Il a un air si triste en disant cela. Comme s’il l’avait su depuis la première caresse. Cette lucidité me trouble, je baisse ma garde. J’hésite à partir en courant, ou à lui laisser une seconde chance.
Là, c’est lui qui ne capte plus. Mes remarques l’ont échaudé. Mon indécision le met en colère. Basculant dans une tout autre attitude, il commence par me jeter le contenu d’un des verres de jus d’orange à la tronche, inondant au passage les draps et nos habits éparpillés par terre. Puis il s’empare de moi, une main sous chaque aisselle et me soulève hors du lit. Il plonge son regard au fond de mes yeux pendant qu’il me tient fermement en l’air.
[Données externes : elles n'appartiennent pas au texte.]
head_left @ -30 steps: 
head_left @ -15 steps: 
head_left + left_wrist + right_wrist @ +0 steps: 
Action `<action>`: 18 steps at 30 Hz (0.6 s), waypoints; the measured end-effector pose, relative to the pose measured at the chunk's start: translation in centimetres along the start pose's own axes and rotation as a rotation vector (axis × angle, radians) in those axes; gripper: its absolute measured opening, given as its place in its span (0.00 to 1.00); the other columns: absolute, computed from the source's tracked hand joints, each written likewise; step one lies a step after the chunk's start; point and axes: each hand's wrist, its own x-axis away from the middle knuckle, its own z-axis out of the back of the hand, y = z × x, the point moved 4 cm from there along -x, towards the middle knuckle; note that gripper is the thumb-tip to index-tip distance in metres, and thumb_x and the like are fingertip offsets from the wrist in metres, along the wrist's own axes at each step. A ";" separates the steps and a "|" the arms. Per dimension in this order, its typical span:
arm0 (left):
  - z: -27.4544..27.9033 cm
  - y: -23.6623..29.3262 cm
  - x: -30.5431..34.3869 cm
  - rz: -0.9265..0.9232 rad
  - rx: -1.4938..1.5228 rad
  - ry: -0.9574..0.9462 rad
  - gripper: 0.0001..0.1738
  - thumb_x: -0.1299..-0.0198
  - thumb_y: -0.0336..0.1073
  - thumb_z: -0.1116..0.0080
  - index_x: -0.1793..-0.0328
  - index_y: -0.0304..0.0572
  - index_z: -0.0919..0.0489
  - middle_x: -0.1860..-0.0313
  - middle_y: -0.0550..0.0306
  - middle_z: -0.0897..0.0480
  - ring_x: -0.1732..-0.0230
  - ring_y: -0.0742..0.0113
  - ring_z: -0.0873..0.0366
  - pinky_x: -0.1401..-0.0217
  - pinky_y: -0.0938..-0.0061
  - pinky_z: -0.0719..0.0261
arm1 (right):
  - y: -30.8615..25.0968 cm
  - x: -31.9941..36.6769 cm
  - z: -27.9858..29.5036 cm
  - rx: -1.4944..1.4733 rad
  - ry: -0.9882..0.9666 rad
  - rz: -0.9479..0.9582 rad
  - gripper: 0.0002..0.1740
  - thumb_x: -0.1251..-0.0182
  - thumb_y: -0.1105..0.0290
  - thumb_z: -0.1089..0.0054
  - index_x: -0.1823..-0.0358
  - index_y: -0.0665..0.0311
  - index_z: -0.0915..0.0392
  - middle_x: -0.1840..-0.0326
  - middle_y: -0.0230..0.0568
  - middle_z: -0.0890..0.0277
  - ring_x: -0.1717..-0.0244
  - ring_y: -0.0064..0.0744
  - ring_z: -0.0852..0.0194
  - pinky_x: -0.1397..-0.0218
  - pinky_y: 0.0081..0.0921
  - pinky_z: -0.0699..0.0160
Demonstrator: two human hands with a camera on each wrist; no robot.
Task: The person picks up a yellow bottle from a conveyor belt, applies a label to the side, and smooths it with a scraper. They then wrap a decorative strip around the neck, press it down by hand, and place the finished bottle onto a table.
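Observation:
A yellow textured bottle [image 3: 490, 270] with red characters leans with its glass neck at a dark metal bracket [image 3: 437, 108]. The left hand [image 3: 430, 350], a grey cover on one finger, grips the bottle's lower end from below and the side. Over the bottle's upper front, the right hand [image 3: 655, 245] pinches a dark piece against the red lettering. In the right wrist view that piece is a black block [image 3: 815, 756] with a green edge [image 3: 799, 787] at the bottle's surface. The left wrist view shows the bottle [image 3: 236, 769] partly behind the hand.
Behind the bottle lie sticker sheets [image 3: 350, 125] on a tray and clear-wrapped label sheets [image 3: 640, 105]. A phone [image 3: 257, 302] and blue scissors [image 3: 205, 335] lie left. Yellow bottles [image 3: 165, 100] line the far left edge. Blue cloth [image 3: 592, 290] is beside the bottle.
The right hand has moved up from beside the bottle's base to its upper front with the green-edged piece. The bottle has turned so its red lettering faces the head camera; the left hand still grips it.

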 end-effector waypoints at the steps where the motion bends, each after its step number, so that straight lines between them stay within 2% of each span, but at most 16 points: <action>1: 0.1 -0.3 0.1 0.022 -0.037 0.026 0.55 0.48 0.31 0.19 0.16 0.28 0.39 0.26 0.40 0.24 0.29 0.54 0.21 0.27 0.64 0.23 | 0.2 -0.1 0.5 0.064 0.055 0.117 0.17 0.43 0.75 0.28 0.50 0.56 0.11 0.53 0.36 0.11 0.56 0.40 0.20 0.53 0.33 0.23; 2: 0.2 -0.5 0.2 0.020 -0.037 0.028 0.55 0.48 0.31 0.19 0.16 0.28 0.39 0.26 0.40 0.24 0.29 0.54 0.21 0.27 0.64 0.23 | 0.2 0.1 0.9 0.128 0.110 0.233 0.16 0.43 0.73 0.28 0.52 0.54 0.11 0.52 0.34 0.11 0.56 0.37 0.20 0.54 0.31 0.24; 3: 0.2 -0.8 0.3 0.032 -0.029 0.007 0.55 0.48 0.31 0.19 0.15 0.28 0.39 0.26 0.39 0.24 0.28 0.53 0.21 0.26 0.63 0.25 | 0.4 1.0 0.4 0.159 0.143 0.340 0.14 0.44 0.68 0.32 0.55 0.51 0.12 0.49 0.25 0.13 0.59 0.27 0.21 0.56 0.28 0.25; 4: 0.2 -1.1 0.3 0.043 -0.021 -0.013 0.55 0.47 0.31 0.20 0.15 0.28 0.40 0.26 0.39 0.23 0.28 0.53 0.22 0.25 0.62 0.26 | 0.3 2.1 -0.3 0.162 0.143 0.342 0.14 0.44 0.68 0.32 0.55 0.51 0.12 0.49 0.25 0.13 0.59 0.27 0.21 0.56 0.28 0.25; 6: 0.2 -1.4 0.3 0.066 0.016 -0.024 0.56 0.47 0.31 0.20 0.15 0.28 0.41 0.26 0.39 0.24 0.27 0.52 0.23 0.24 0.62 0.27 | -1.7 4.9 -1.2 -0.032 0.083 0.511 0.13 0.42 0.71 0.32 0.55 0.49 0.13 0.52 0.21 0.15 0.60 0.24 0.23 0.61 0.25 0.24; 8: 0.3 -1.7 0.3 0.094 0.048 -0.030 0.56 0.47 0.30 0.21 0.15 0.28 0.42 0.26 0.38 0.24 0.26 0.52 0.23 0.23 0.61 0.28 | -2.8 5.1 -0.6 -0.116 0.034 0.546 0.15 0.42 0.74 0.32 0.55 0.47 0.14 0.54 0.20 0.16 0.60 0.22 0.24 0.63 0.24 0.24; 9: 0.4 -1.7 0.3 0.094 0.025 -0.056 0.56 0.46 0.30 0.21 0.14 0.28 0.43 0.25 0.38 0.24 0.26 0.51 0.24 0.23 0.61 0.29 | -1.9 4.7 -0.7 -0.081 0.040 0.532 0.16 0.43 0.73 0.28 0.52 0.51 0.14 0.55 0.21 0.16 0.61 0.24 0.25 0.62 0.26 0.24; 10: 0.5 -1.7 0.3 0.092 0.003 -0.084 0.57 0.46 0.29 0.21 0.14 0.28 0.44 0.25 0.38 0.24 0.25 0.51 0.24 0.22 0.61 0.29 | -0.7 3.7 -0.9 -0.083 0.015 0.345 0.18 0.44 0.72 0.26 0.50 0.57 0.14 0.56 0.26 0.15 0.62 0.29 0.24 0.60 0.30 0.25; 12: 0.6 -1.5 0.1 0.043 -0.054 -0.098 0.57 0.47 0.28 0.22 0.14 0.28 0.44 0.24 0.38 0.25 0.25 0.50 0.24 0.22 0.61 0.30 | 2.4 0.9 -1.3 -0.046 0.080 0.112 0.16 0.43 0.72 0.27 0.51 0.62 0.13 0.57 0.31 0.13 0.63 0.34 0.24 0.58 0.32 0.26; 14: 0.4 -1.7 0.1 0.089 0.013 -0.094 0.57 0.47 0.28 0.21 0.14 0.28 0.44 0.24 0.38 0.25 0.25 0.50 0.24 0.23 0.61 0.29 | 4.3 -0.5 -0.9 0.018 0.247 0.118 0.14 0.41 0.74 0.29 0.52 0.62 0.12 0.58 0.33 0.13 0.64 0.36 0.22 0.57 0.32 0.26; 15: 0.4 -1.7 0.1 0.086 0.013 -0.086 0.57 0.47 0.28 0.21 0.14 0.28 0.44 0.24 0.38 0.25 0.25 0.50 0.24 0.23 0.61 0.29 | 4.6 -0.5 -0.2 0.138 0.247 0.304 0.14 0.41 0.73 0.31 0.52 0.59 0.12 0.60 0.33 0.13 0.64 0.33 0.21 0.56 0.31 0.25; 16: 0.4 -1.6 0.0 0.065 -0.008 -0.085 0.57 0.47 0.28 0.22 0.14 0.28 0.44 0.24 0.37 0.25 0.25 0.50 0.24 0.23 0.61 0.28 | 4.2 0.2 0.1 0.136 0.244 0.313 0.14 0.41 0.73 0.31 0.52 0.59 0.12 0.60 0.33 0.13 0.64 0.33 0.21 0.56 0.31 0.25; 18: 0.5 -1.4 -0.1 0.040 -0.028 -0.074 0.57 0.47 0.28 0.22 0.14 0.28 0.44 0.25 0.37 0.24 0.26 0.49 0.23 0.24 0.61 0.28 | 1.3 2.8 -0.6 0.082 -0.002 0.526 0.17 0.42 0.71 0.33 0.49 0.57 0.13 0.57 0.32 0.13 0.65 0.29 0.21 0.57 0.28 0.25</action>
Ces yeux, cette bouche. En colère, il est franchement beau. Trop beau. Je le veux encore. Au moins une fois. Je pose mes mains sur son visage. Il faiblit, me laisser retomber sur le lit. J’enlève mon haut trempé, collant, et lui offre mes seins.
Il se jette sur moi, de tout le poids de son corps. J’arrive à m’esquiver. Il me reprend en mains. Fermement. La queue déjà raidie contre ma cuisse. D’une main, il me plaque dos contre le lit. De l’autre il prend la pointe de mon sein droit entre pouce et index. Et il tire, tire, tire… La douleur est fulgurante, sublime, transcendante. Jusqu’où osera-t-il aller ? Je veux tenir, ne pas lui faire le plaisir de crier.
Je ne ressens aucune violence en lui, juste une tonitruante virilité, et la soudaine faculté de se lâcher. Au moment où la sensation devient insupportable, je bascule dans une émotion inconnue, et hurle à pleins poumons, de douleur et de plaisir.
Il pose sa paume sur le mamelon meurtri. Puis il avance sa bouche. Tout va si vite maintenant. Je n’aurais pas dû le provoquer. Si, justement, c’est divin, il me fait autre. Il se découvre. Il me fait béante.
Au moment où je ne m’y attends plus, il me mord cruellement sous le sein. Un peu de sang colore ses lèvres. Plus rien ne pourra l’arrêter. Sûr de sa victoire, il écarte mes cuisses, et plonge ses doigts agiles dans mon ventre. Sans ménagement aucun. Il sourit de me découvrir dégoulinante.
***
Plus rien ne l’a arrêté. Vraiment rien.
Il m’a quittée une heure plus tard, délicieusement dévastée. J’ai apprécié ses prises de risques. Enfin, question de risque, dans cette histoire, c’est moi qui prends le plus grand. Il y a si longtemps que je n’avais plus eu envie de faire confiance.
J’ai aussi aimé ses douceurs. Mais pas que… Ah, ça non !
De quoi sourire dans le métro. Malgré le rappel de sa douloureuse attention à mon égard.